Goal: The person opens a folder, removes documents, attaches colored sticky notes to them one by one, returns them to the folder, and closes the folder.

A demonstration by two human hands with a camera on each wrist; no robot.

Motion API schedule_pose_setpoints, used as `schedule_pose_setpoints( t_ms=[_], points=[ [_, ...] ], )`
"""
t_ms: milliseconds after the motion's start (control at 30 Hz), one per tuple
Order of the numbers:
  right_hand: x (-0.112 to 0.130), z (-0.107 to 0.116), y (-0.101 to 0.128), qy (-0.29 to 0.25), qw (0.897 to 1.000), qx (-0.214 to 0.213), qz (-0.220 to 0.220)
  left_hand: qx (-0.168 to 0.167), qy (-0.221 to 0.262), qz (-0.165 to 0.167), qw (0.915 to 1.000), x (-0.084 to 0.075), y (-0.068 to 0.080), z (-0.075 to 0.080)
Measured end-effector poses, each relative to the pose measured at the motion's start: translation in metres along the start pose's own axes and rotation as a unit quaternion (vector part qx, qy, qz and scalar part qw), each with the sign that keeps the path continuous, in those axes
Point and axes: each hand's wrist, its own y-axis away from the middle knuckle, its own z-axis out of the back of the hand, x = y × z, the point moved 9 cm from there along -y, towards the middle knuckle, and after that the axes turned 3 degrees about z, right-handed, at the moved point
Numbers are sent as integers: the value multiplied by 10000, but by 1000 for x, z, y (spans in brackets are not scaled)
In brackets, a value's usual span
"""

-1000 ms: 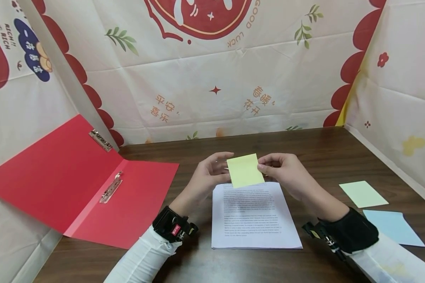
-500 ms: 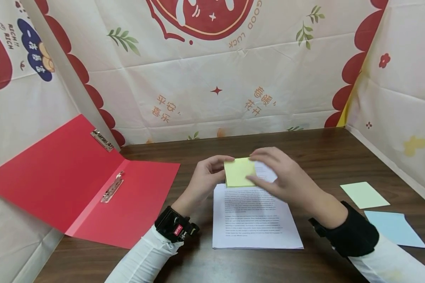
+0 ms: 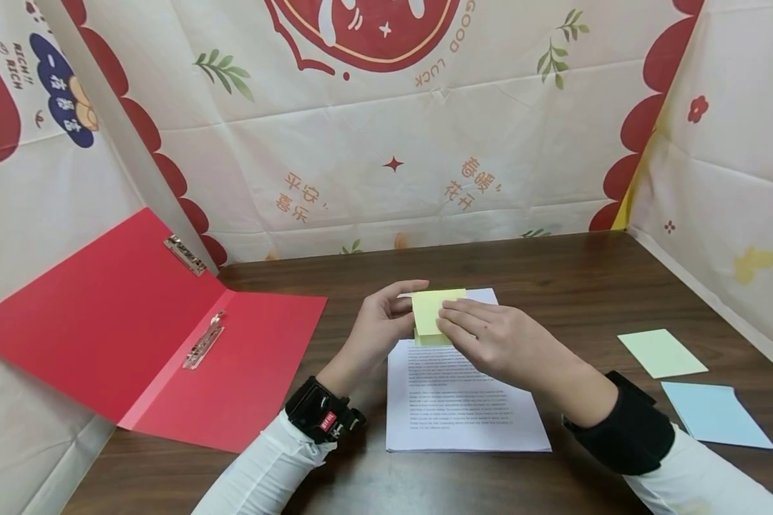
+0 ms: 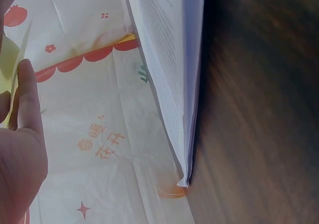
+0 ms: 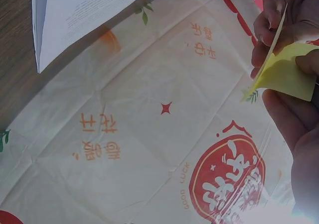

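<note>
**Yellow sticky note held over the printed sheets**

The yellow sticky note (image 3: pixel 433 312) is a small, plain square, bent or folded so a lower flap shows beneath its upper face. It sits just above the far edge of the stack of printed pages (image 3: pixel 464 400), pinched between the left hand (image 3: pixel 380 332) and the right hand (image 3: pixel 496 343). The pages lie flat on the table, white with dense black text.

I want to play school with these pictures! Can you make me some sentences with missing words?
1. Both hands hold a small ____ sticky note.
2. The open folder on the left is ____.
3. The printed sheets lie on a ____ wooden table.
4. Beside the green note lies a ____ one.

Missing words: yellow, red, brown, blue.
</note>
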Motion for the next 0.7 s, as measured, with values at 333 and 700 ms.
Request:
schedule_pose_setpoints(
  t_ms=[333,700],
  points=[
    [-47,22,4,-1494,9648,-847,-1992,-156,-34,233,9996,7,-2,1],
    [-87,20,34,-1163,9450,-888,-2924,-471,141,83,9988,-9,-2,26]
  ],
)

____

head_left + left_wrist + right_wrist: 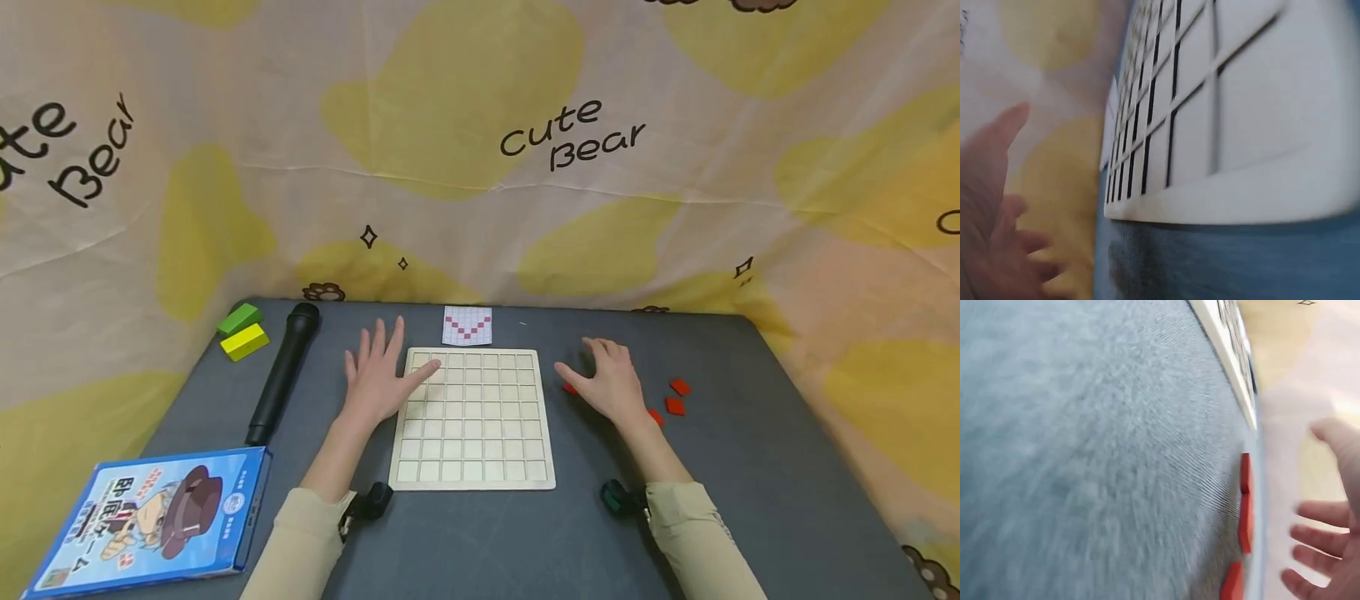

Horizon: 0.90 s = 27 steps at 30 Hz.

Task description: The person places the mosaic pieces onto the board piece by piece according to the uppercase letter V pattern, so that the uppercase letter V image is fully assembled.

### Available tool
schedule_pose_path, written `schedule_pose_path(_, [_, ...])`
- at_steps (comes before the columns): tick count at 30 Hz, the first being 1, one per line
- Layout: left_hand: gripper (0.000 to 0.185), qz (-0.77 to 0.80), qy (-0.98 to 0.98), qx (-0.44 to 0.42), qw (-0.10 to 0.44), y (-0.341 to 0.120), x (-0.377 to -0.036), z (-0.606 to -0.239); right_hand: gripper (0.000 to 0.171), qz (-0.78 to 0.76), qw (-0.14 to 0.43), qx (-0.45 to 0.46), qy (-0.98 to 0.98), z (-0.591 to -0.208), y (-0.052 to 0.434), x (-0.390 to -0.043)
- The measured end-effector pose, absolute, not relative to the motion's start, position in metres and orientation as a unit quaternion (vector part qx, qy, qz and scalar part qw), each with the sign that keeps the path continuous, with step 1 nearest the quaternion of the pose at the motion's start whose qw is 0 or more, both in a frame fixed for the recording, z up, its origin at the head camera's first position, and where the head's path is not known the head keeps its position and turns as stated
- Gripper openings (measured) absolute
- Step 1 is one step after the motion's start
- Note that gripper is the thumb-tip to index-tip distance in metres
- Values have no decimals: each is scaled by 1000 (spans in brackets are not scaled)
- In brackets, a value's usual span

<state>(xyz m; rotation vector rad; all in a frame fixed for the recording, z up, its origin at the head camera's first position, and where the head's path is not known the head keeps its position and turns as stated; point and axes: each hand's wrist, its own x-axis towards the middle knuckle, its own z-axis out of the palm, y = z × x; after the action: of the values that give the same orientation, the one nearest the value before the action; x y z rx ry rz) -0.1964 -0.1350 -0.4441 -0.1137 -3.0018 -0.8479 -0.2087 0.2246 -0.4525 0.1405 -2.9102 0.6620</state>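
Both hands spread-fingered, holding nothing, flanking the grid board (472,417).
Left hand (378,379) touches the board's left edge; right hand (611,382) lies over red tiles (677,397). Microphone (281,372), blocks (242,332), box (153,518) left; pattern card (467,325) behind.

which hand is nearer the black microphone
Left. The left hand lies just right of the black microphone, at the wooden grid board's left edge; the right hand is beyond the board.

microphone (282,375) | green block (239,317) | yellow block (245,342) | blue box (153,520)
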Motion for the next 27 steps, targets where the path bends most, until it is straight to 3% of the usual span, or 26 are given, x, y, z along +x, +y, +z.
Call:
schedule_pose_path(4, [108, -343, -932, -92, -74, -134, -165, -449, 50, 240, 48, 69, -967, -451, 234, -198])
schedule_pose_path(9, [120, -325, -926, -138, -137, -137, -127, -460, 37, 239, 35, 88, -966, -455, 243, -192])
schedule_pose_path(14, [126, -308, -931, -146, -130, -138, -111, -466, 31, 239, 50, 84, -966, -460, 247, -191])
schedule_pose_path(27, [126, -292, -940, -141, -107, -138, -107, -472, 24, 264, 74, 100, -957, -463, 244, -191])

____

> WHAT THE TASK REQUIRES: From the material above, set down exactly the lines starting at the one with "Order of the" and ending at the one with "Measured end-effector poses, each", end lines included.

> TASK RESULT:
Order of the numbers:
  right_hand: x (-0.112 to 0.130), z (-0.107 to 0.116), y (-0.101 to 0.128), qy (-0.29 to 0.25), qw (0.897 to 1.000), qx (-0.214 to 0.213), qz (-0.220 to 0.220)
  left_hand: qx (-0.168 to 0.167), qy (-0.221 to 0.262), qz (-0.165 to 0.167), qw (0.915 to 1.000), x (-0.084 to 0.075), y (-0.068 to 0.080), z (-0.075 to 0.080)
Measured end-effector poses, each relative to the pose measured at the motion's start: translation in metres along the start pose's own axes and rotation as a unit quaternion (vector part qx, qy, qz and scalar part qw), each with the sign that keeps the path continuous, in those axes

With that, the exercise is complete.